Изменить размер шрифта - +

— Тогда почему?

— Тебе не понять.

— Ошибаешься. Ранить ты его не хотела, счастью его мешать… так любила, что собой жертвовала. Только знай: я — не меньше!

— А я знаю…

В моей грудной клетке что-то происходит: чувство, будто гранитным валуном придавили — так тесно, что ни сердцу трепыхнуться, ни лёгким расправиться. Удар-удар-удар и опять длинная пауза, тошнота. Я не знаю, что это, но виду не подаю. Пройдёт, главное — вдохнуть хотя бы раз.

Смотрю в её глаза, она в мои, и в этом диалоге смысла больше, чем во всех сказанных в этой жизни друг другу словах. А в следующей, возможно, Всевышний будет к нам добрее.

Чувство, которое я испытываю, глядя в огромные в эту секунду глаза любимой женщины, самого важного для меня человека на Земле, оно удушающее. Смотрю и не отрываю глаз: моя голова на плахе, но мой палач не станет рубить. А я бы хотел, так отчаянно хотел бы, чтобы она это сделала — прикончила меня, потому что как же мне быть дальше? Жить в теле мужика и не быть им?

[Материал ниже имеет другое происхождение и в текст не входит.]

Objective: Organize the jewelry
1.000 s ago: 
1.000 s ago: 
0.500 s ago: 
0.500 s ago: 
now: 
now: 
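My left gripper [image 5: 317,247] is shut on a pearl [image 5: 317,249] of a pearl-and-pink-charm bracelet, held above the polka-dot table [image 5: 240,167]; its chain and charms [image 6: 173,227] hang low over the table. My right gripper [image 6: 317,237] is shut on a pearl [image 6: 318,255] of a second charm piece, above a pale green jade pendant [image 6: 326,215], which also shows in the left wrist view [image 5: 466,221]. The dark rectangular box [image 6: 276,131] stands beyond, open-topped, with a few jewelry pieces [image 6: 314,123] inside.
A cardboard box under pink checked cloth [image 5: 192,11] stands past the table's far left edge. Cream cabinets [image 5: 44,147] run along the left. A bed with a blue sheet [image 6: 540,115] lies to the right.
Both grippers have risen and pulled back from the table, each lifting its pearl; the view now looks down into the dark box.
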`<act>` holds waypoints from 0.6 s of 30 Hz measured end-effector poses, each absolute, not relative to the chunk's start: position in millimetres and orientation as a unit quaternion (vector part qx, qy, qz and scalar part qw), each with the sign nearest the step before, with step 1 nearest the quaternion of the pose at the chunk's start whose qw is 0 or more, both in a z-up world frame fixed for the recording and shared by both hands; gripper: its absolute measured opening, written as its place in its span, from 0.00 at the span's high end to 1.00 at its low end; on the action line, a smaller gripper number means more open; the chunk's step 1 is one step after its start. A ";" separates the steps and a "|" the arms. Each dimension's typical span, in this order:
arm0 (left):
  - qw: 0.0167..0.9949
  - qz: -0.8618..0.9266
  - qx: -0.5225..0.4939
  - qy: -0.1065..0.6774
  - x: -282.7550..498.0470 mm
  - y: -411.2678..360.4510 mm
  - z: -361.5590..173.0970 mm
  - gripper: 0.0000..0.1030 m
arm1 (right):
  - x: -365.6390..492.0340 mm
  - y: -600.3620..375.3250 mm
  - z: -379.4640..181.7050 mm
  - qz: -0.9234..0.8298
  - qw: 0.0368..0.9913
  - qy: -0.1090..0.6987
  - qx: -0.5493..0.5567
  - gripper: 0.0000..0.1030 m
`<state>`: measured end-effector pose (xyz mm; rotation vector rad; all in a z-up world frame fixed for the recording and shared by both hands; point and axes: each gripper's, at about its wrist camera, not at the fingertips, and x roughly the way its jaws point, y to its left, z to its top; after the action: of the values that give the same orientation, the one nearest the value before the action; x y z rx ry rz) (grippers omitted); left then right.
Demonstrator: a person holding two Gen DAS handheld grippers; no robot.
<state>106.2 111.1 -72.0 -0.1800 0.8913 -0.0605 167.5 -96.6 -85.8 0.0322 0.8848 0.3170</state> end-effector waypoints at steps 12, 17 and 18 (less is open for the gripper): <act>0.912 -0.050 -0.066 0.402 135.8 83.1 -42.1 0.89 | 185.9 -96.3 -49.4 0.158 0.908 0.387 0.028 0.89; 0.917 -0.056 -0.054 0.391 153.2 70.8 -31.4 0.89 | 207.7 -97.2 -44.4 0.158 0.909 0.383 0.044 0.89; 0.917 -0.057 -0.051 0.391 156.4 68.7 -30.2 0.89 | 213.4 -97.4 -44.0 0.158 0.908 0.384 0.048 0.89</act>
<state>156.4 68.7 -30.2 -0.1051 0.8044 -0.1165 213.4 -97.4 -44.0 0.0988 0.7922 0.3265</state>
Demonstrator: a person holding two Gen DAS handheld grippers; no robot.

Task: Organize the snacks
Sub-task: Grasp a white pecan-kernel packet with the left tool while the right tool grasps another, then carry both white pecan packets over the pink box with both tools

Ева отворачивается и смотрит в окно — пощадила, а в моих глазах расплывается вся эта рвущая душу сцена. Смысл блюсти мужское достоинство в мелочах? Если облажался в главном?

— И… Ева, прости меня ещё за свадебное фото … это… было жестоко.

Пока я пытаюсь переждать боль в груди и эти странные трепыхания в сердце, Мелания не перестаёт фонтанировать откровенностью:

— Неприятно сознавать себя плохим человеком, но после того, как Дамиен бросил в лицо свои обвинения, со мной случилось именно это — осознание поступков. И я хочу, чтобы ты понимала, откуда яд… На той фотографии с нашей свадьбы красные лепестки — это фотошоп, сообщаю на случай, если ты так и не поняла, что он никогда бы не допустил под нашими ногами…

Красные лепестки под нашими ногами на фото? Это ещё что за дерьмо? Господи… Мне кажется, сжать Еву крепче уже невозможно, но у меня каким-то чудом это снова получается, а пред глазами плывёт:

— Мел, замолчи! — пытаюсь её образумить, но это уже практически невозможно.

— Он никогда не любил меня, — выдаёт громким уверенным тоном, буровя Еву взглядом. — И я даже не знаю, что хуже: быть его нелюбимой женой или любимой, но не женой, — горько усмехается, после чего её лицо резко делается серьёзным. — Дамиен очень убедительно играл роль заботливого мужа, но верили этому фарсу только таблоиды и глупцы, я же всегда видела фальшь: поддельные улыбки, редкие безразличные взгляды, объятия, лишённые теплоты, скупые жесты, которые должны были быть по его разумению ласками. И даже вялый бесчувственный секс, — я прикрываю глаза рукой, осознавая масштабы руин, ставших следствием моих ошибочных решений, — в котором я никогда не была уверена в своей роли то ли жены, то ли резиновой Долли, как ты однажды меня назвала. И подозреваю, в постели, нас не всегда было двое…

На этот раз мне хватает смелости взглянуть бывшей супруге в глаза, ведь она безбожно права, а Мел продолжает свою болезненную исповедь, и теперь у меня даже нет права её останавливать:

— Да, в сексе было хуже всего: ко мне намертво приклеилось угрюмое и жестокое «недолюбленная». И ребёнок не появлялся не потому, что я настолько безнадёжно бесплодна, Дамиен, а потому что ты не хотел детей. От меня не хотел, как я теперь понимаю. Редкие встречи супругов, Дамиен, не повышают шансов забеременеть…

На секунду задумывается, затем добавляет:

— Но вам хватило и одного раза.

Точка, поставленная в конце этой истины, настолько эмоциональна, что, кажется, даже воздух звенит в ставшей душной от откровений комнате.

— Как я уже говорила, мне было очевидно, что в ту ночь после похорон ты был с ней — только полная идиотка не догадалась бы.